Colapsan juntos, jadeantes, el corazón martilleando como tambores. Su peso sobre ti es reconfortante, sudor mezclado, pieles pegajosas. Te besa la nuca, suave ahora. "Eso fue la neta, la definición de pasión", susurra, riendo bajito. Tú sonríes, girándote para besarlo, saboreando el afterglow.
Se levantan despacio, duchándose juntos bajo el agua caliente que lava el sudor pero no el recuerdo. Sus manos jabonosas recorren tu cuerpo, caricias tiernas. Salen envueltos en toallas, pidiendo tacos por app – carnitas con todo, porque en México el sexo se celebra con comida callejera.

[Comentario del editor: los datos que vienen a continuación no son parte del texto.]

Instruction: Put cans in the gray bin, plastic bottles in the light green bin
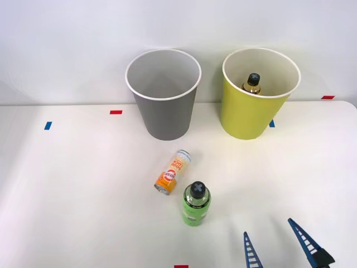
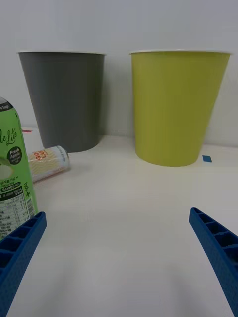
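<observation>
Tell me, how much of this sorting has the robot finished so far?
One item looks sorted: an amber bottle stands inside the light green bin. Nothing is in hand; the right gripper is open and empty, low over the table near the green bottle. Left to do: that upright green bottle, bound for the light green bin, and the can lying on its side, bound for the gray bin.

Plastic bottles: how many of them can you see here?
2. The green bottle stands on the table beside the lying can. The brown bottle is inside the light green bin; more could be hidden deeper in it.
</observation>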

Acostados en la cama king size, con sábanas de algodón egipcio suaves contra la piel sensible, charlan. "Siempre pensé que la pasión era algo de películas", dices, trazando círculos en su pecho. "Pero tú me mostraste la definición real: conexión, fuego, entrega mutua". Él asiente, besando tu frente. "Y tú eres adictiva, wey. ¿Repetimos pronto?".
La noche termina con el sonido de la ciudad allá abajo, autos pitando lejanos, pero en esa cama, solo existe la calma post-pasión, esa paz profunda que viene después de haber dado todo. Cierras los ojos, el cuerpo saciado, el alma plena, sabiendo que has vivido la verdadera definición de pasión.